Today we're starting the count down until Trisha and Robby arrive from Switzerland for their three week vacation. We can hardly wait! Things are coming together in the master bedroom. Pat is here painting her heart out. Her daughter and family are here from Denmark for six weeks, too. She also has the heartache of a child so far away. She has perhaps a little bit of a different attitude about the separation as she left her home in Europe to marry a man from the United States.
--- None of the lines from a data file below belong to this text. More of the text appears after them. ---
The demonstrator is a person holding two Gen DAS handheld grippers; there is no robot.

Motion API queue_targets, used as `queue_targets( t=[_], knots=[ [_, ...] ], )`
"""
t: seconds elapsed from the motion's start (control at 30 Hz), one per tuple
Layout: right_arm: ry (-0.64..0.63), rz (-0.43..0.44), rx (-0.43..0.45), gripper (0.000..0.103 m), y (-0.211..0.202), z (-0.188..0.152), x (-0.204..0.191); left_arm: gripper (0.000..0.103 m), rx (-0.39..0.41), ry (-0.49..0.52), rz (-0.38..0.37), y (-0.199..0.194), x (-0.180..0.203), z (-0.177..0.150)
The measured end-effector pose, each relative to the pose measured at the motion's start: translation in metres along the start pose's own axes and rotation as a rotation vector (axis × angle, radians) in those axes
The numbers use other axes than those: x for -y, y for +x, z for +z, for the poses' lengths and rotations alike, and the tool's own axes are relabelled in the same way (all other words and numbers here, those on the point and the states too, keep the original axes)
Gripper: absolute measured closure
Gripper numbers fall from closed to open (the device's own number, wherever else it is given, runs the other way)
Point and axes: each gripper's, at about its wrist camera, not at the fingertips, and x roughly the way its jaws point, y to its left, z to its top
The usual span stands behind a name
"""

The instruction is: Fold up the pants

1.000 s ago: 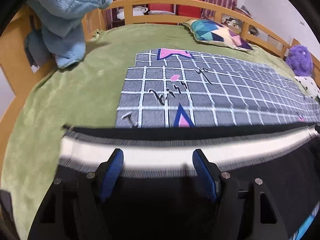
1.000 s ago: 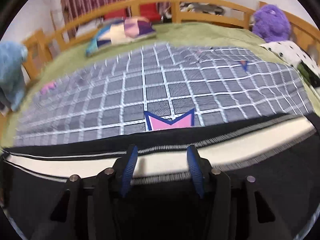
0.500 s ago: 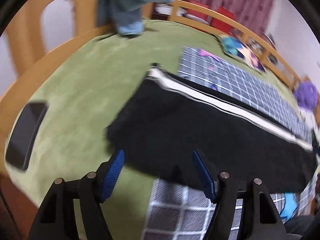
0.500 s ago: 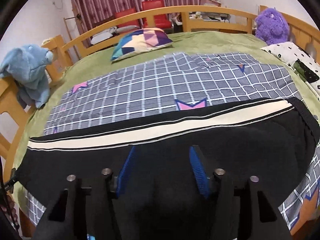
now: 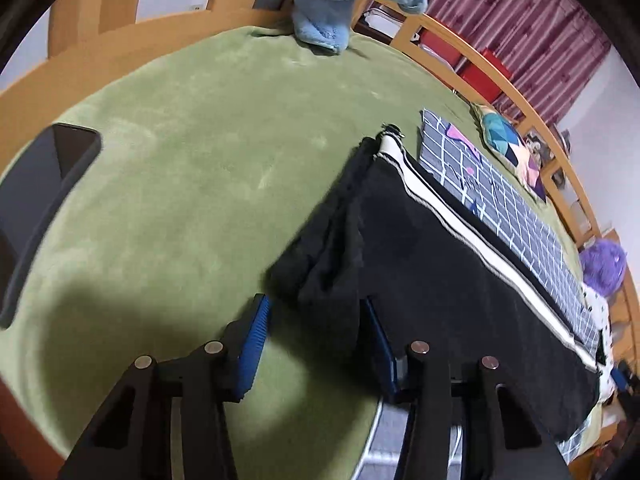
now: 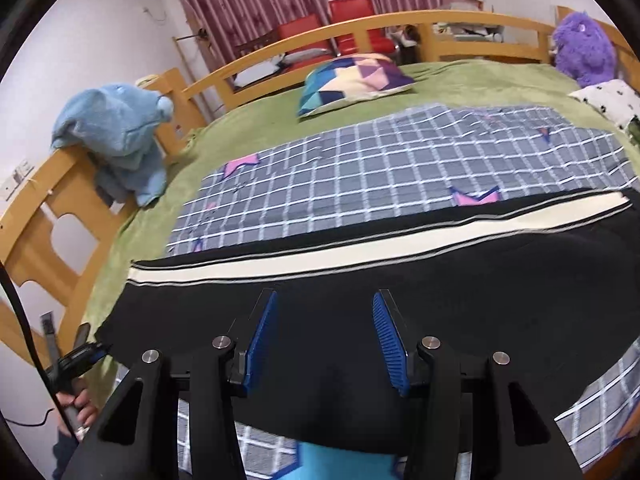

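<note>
Jaws apart on both grippers over pants [image 6: 400, 280]; only left view shows phone [image 5: 40, 200].

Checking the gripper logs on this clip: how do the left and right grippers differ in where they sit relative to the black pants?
The left gripper is at the pants' bunched end corner, over green blanket; the right gripper hovers over their flat middle. Both are open, gripping nothing.

Both grippers [image 5: 312, 344] [image 6: 326, 340]: black frames, ribbed blue pads, silver round screws.
</note>
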Motion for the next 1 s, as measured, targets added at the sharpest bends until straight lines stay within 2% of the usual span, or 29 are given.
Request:
queue_targets(
  t=[0.13, 0.27, 0.3, 0.4, 0.5, 0.6, 0.67, 0.77, 0.8, 0.83, 1.0],
  knots=[
    [0.018, 0.044, -0.042, 0.053, 0.008, -0.007, -0.007, 0.058, 0.01, -0.071, -0.043, 0.015, -0.008, 0.014],
    [0.062, 0.061, -0.051, 0.053, 0.013, -0.007, -0.003, 0.07, 0.012, -0.079, -0.052, 0.019, -0.011, 0.02],
    [0.064, 0.054, -0.055, 0.053, 0.014, -0.007, -0.003, 0.074, 0.017, -0.078, -0.047, 0.017, -0.009, 0.021],
    [0.063, 0.019, -0.051, 0.053, 0.012, -0.008, -0.005, 0.076, 0.039, -0.035, 0.014, 0.004, 0.006, 0.02],
    [0.05, 0.002, -0.044, 0.053, 0.011, -0.006, -0.007, 0.078, 0.113, 0.092, 0.088, -0.024, 0.049, 0.026],
    [0.059, -0.016, -0.053, 0.053, 0.011, -0.006, -0.004, 0.078, 0.185, 0.256, 0.113, -0.051, 0.103, 0.028],
    [0.075, -0.018, -0.04, 0.055, 0.008, -0.006, 0.0, 0.078, 0.231, 0.394, 0.112, -0.071, 0.154, 0.021],
    [0.058, -0.061, 0.008, 0.055, -0.004, -0.007, 0.007, 0.079, 0.249, 0.541, 0.051, -0.089, 0.221, 0.006],
    [0.04, -0.116, 0.02, 0.055, -0.01, -0.007, 0.011, 0.079, 0.243, 0.585, 0.022, -0.092, 0.247, -0.004],
    [0.029, -0.148, 0.023, 0.055, -0.014, -0.006, 0.015, 0.079, 0.232, 0.619, -0.001, -0.093, 0.269, -0.014],
    [-0.013, -0.195, 0.047, 0.055, -0.043, -0.009, 0.043, 0.081, 0.133, 0.763, -0.118, -0.077, 0.366, -0.071]
  ],
)
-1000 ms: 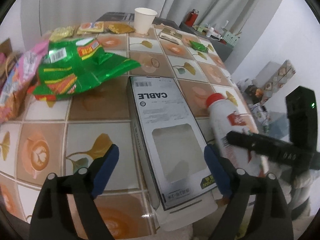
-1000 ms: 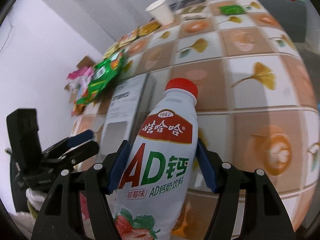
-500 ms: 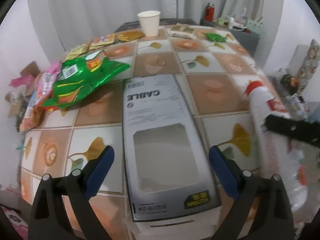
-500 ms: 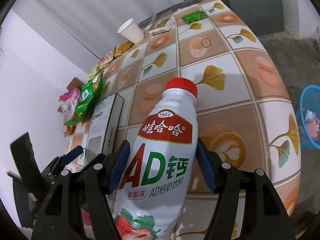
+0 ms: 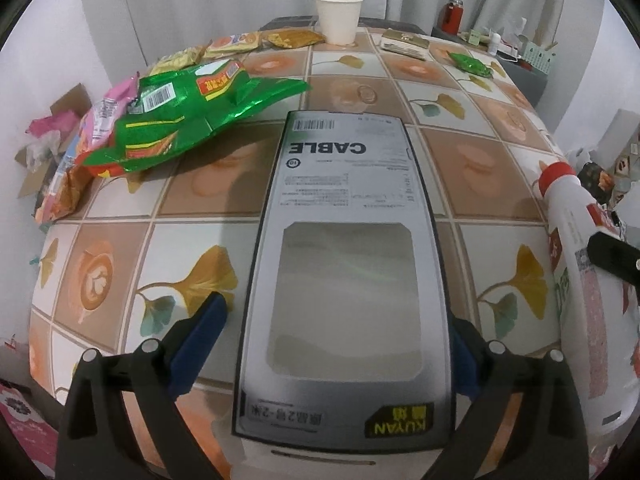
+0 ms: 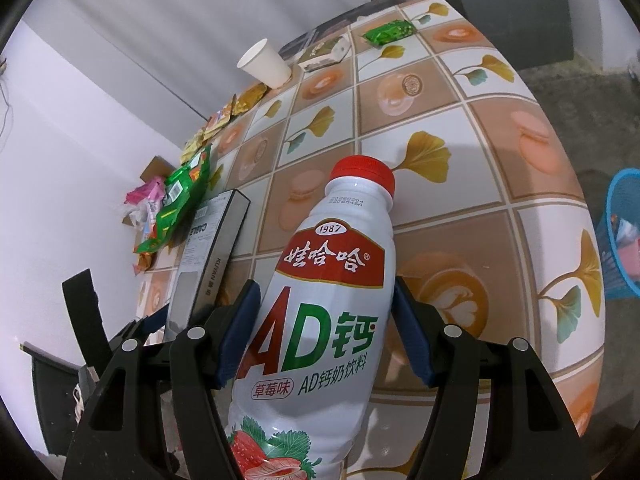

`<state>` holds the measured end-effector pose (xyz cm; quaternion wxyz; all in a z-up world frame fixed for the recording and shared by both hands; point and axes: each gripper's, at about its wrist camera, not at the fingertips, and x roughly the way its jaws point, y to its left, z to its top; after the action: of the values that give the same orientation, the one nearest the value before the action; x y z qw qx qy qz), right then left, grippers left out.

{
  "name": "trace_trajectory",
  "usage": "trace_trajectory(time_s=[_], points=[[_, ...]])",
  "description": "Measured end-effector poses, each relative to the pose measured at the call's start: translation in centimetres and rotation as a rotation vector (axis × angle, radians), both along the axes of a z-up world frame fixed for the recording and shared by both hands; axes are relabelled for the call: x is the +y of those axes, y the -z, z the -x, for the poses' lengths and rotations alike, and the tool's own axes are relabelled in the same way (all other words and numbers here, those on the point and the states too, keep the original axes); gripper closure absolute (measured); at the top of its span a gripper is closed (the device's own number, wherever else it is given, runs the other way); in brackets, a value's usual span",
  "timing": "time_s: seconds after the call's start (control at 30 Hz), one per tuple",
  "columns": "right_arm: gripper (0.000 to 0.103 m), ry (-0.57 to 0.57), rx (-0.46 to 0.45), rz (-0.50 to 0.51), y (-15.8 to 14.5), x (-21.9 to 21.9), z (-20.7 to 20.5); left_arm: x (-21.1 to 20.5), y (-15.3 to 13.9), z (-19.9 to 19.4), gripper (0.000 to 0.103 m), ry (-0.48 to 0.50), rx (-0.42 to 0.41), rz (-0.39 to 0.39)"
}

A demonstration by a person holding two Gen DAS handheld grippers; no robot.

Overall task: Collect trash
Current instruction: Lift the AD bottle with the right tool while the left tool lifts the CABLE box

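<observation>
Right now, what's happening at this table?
Trash pickup by a person with two handheld grippers. The right gripper is shut on a white drink bottle with a red cap, held above the table. The left gripper is open, its fingers on either side of a grey cable box at the table's near edge. Snack wrappers and a paper cup remain on the table. A blue bin sits on the floor.

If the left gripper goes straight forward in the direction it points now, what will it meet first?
Probably the cable box: it already lies between the open fingers of the left gripper, so its sides would slide deeper in. Beyond it, only table and, far off, the paper cup; depth is uncertain.
</observation>
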<state>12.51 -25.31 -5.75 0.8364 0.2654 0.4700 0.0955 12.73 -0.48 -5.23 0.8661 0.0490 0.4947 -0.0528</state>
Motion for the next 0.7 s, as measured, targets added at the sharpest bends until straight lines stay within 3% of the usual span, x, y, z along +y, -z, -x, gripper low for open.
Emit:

Trisha was recently recruited for a position at a University in Bern. She will still teach English as a second language, but with less hours and much more money, not to mention all the benefits. We are, of course, so proud of her and want nothing but the best for her, however, there is always the thought of her being so successful that she decides to stay there. If she does come home, this will be a big plus on her resume. They sought her out which is something else to be proud of. It would be hard to pass up fourteen weeks (that's right fourteen weeks) vacation a year with all paid holidays. What ever her decision we will make the best of it. I finally sent in our passport renewal. I wasn't going to just to be stubborn, but they go up thirty five dollars the first of July. I'm good at cutting my nose off to spite myself, but I can be dissuaded, especially by money.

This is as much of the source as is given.